19.10.2010 | aktual.: 19.10.2010 20:25
Ludzie gromadzą się również przed biurem PiS w Łodzi, gdzie doszło do ataku. Ustawiają znicze i modlą się w intencji zamordowanego Marka Rosiaka.
Do manifestacji pod hasłem "STOP nienawiści" wezwała "Gazeta Polska". Na swojej stronie internetowej napisała, by spotkać się przed siedzibą premiera o godzinie 18.00.
Przed kancelarię demonstranci przynieśli ze sobą flagi narodowe, przeplatane kirem, a także drewniane krzyże. Na początku manifestacji minutą ciszy uczczono pamięć Marka Rosiaka.
Manifestanci mieli ze sobą również duże zdjęcia wicemarszałka sejmu Stefana Niesiołowskiego oraz dziennikarki TVN Katarzyny Kolendy-Zaleskiej, na których umieszczono napis "Stop Przemocy". - Spodziewałem się, że przemysł nienawiści wreszcie wyda czarne owoce i tak się dzisiaj stało - mówił jeden z uczestników manifestacji Paweł Piekarczyk.
Obecny na manifestacji redaktor naczelny "Gazety Polskiej" Tomasz Sakiewicz ocenił, że odpowiedzialni za "kampanię nienawiści" są również dziennikarze. - Pistolet do ręki jest włożyć bardzo łatwo, ale nad mózgiem trzeba pracować bardzo długo. Ktoś temu człowiekowi powiedział, że warto zabić, ktoś nad jego duszą i mózgiem bardzo długo pracował - powiedział Sakiewicz. Jak ocenił, byli to "nasi koledzy dziennikarze".

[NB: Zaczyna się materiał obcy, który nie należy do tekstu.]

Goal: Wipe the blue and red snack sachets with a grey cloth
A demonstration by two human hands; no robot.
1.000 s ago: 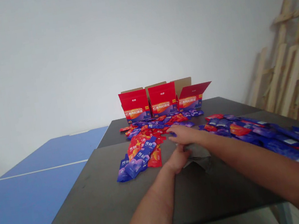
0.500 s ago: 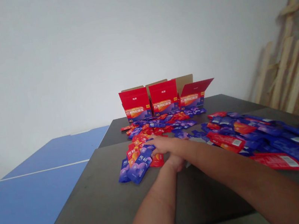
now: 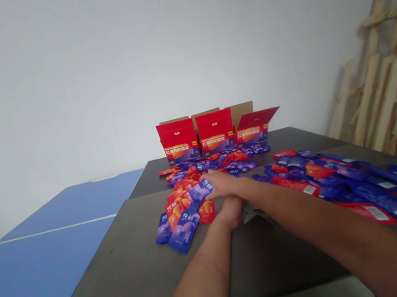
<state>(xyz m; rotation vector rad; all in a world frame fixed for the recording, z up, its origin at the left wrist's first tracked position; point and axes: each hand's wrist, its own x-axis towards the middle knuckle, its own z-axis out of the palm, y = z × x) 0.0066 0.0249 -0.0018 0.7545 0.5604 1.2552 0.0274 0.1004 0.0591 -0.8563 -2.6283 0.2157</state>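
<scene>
My right hand (image 3: 219,184) is closed on a blue pouch (image 3: 201,191) with purple fruit printed on it. It holds the pouch over the far end of a loose, overlapping group of red pouches (image 3: 173,207) and blue pouches (image 3: 184,231). My left hand (image 3: 233,210) lies beneath the crossing right forearm, curled, its fingers mostly hidden. Beside it, a grey, crumpled-looking piece (image 3: 256,214) shows under that forearm. Whether the left hand grips this piece is hard to make out.
Three open red boxes (image 3: 215,133) stand at the back, with a mixed heap of pouches (image 3: 223,158) before them. Another large pile of pouches (image 3: 333,175) covers the right side of the dark table (image 3: 129,285). A blue table (image 3: 51,262) adjoins on the left; wooden frames (image 3: 383,104) lean right.
A blue pouch now shows in my right hand, over the red ones. The grey piece beside my left hand has shifted and looks more crumpled. The camera view has turned slightly right.
</scene>
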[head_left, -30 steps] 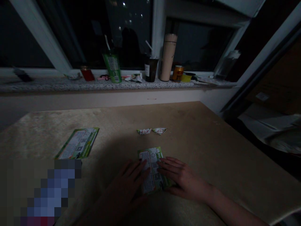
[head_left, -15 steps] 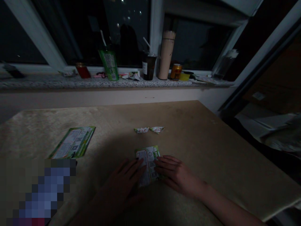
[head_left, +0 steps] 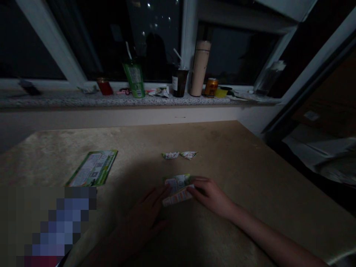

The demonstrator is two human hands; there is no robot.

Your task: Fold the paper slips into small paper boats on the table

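Observation:
In front of me lies a green and white printed paper sheet (head_left: 178, 191), its near part folded up over itself. My right hand (head_left: 213, 191) pinches the folded flap and sheet at the right edge between thumb and fingers. Dim in shadow, my left hand (head_left: 151, 205) rests with stretched fingers on the sheet's left edge. Beyond the sheet, two small folded paper pieces (head_left: 170, 155) lie side by side on the table. A larger green and white printed sheet (head_left: 94, 168) is flat to the left.
The brown table (head_left: 236, 163) reaches to the wall below a stone windowsill (head_left: 111, 101). On the sill are a red jar (head_left: 105, 86), a green pouch (head_left: 135, 79), a dark cup with straw (head_left: 180, 81), a pink flask (head_left: 200, 68) and a gold can (head_left: 211, 88). A pixelated patch covers the lower left.
The sheet's near edge has been folded up and away from me. My right hand has gone from lying flat on the sheet to pinching its flap. My left hand stays at the left edge.

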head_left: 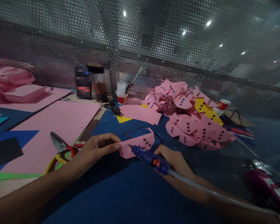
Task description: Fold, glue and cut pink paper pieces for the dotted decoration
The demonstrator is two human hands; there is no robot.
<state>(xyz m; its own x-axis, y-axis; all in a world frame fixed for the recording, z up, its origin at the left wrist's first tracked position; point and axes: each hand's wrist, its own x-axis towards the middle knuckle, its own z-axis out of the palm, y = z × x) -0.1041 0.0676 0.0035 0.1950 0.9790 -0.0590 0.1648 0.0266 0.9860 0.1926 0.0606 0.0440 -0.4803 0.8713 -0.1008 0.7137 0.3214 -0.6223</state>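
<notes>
Between the thumb and fingers of my left hand (105, 144) is the left end of a folded pink paper piece (140, 143), marked with small dark diamonds. My right hand (175, 161) is wrapped round a blue glue gun (148, 158), whose nozzle points left at the paper's face; whether it touches cannot be made out. A long clear glue stick (200, 186) trails from the gun's back toward the lower right. Beyond my right hand lies a heap of similar folded pink pieces (198, 129) with dark diamonds.
Red-and-yellow-handled scissors (64, 152) lie on pink sheets (53, 121) at left. Along the perforated metal wall (140, 37) stand a lidded jar (99, 84) and a paper cup (122, 97). More pink pieces (172, 93) pile up behind. A purple object (266, 186) sits at right.
</notes>
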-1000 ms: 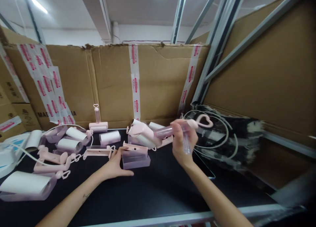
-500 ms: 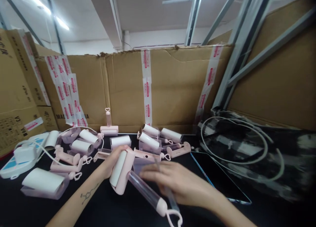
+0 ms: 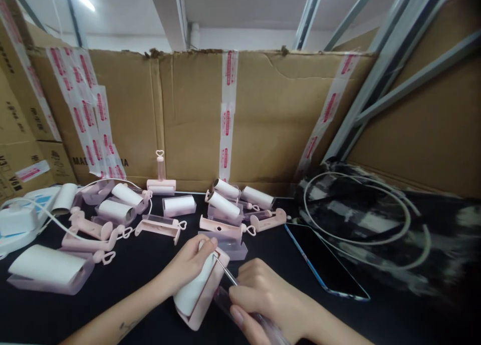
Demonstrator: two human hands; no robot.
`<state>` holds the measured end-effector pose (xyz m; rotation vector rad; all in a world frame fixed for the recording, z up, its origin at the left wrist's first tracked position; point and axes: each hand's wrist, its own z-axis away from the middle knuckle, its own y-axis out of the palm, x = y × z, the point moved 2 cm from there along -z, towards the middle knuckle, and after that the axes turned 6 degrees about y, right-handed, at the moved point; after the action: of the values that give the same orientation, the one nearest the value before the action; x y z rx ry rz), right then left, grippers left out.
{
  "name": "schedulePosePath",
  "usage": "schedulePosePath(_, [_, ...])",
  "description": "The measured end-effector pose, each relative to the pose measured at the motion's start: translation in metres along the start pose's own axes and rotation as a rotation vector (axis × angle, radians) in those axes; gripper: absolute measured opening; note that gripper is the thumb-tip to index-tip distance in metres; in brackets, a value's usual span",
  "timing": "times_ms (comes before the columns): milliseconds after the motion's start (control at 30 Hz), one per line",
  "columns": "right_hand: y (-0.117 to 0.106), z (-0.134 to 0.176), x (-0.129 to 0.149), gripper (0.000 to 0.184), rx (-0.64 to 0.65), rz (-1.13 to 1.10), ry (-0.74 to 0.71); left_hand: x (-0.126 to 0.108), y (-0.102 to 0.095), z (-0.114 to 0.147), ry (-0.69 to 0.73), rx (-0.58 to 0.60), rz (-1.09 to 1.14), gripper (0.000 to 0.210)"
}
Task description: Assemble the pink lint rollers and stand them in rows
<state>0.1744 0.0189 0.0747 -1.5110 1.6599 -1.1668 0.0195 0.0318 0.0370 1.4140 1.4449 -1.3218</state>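
My left hand grips a pink lint roller by its far end, thumb on top. Its white paper roll faces up, and its clear handle runs partly hidden under my other hand. Wrapped around a screwdriver with a thin metal shaft and a clear handle is my right hand. The screwdriver's tip meets the lint roller near the far end of the pink cover, close to my left thumb. Just beyond lie a pink roller cover with a heart-shaped loop and a clear lilac case.
Several lint roller parts and white rolls lie across the black table. A power strip with a white cable is at left. To the right are a tablet and a coiled white cable. Cardboard walls the back.
My right hand has brought the screwdriver round so its tip touches the lint roller. The lint roller has turned and come slightly nearer and right. The camera view has tilted down.
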Motion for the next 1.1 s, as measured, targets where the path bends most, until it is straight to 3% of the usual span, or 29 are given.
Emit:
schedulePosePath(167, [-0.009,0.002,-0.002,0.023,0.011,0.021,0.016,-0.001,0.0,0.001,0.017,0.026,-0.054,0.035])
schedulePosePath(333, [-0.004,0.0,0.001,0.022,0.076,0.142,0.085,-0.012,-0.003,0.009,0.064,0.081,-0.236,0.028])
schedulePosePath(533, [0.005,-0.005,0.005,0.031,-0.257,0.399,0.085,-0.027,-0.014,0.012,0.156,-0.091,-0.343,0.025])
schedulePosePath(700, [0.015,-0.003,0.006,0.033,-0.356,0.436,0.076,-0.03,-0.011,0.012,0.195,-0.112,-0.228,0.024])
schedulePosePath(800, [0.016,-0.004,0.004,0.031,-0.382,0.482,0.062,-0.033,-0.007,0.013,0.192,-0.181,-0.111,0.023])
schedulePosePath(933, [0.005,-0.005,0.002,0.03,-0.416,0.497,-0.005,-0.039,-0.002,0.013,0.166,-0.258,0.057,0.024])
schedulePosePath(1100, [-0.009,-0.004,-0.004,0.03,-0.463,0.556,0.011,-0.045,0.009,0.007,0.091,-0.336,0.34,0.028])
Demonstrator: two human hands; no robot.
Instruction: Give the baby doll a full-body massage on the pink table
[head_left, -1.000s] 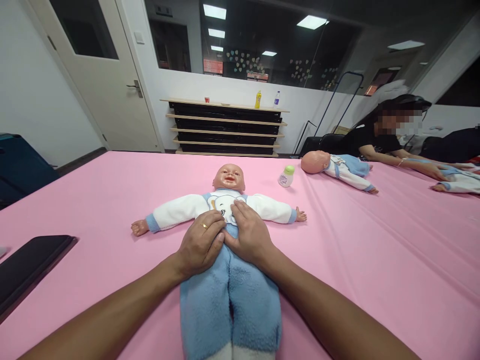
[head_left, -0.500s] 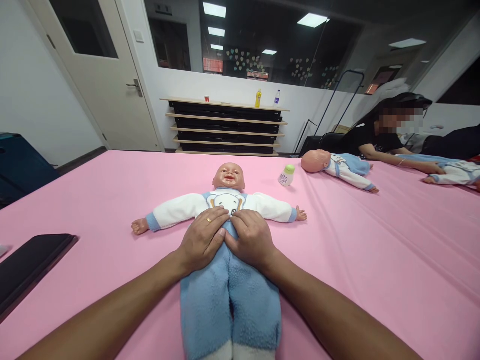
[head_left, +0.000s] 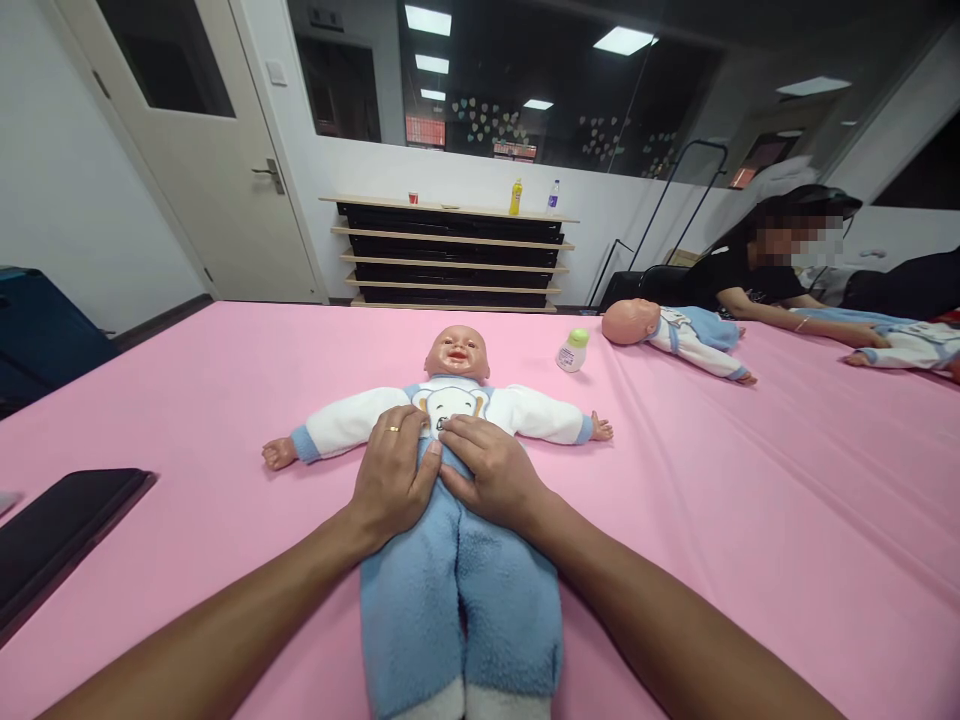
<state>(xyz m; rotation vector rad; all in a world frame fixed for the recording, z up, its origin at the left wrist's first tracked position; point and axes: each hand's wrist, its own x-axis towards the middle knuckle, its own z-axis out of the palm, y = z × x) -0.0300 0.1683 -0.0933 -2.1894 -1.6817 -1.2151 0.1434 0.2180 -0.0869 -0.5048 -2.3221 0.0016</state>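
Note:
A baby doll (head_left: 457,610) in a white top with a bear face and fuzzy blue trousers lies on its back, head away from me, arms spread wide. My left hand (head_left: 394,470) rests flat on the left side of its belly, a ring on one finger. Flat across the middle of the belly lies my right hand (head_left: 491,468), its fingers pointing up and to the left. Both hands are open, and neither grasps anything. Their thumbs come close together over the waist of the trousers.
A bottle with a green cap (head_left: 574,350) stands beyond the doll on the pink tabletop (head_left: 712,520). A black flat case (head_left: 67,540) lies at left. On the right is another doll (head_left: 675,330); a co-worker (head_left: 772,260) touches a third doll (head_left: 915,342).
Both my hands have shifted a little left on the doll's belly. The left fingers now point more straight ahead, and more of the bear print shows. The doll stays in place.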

Zdaniem Sakiewicza, usunięcie z debaty politycznej dziennikarzy prezentujących poglądy inne niż powszechnie uznane za właściwe, to był zamysł polityczny. Jak powiedział, ten zamysł powstał po 10 kwietnia, by skończyć debatę, która mogłaby wykazać, że "w sprawie Smoleńska było trochę inaczej, niż chciał rząd i rząd nie jest tutaj bez winy".
Manifestanci na zakończenie odmówili modlitwę w intencji ofiar wydarzeń w Łodzi; śpiewali też pieśni religijne. Część z nich przemieściła się następnie pod siedzibę PiS przy ul. Nowogrodzkiej.
O godz. 18.00 we wszystkich biurach PiS ich pracownicy i posłowie minutą ciszy i modlitwą uczcili pamięć ofiary ataku w Łodzi. - Poprosiłem, aby wszyscy nasi pracownicy i członkowie partii uczcili chwilą ciszy ofiary ataku (...), chcemy zamanifestować sprzeciw wobec nienawiści obecnej w życiu publicznym - powiedział szef Komitetu Wykonawczego PiS Joachim Brudziński. Według niego, prezes PiS weźmie udział w pogrzebie ofiary wtorkowego ataku w łódzkim biurze PiS.
W ataku na łódzkie biuro PiS zginął 62-letni Marek Rosiak, asystent europosła PiS-u Janusza Wojciechowskiego. Ciężko ranny został 39-letni Paweł Kowalski - współpracownik posła Jagiełły. Policja zatrzymała sprawcę 62-letniego mieszkańca Częstochowy Ryszarda C.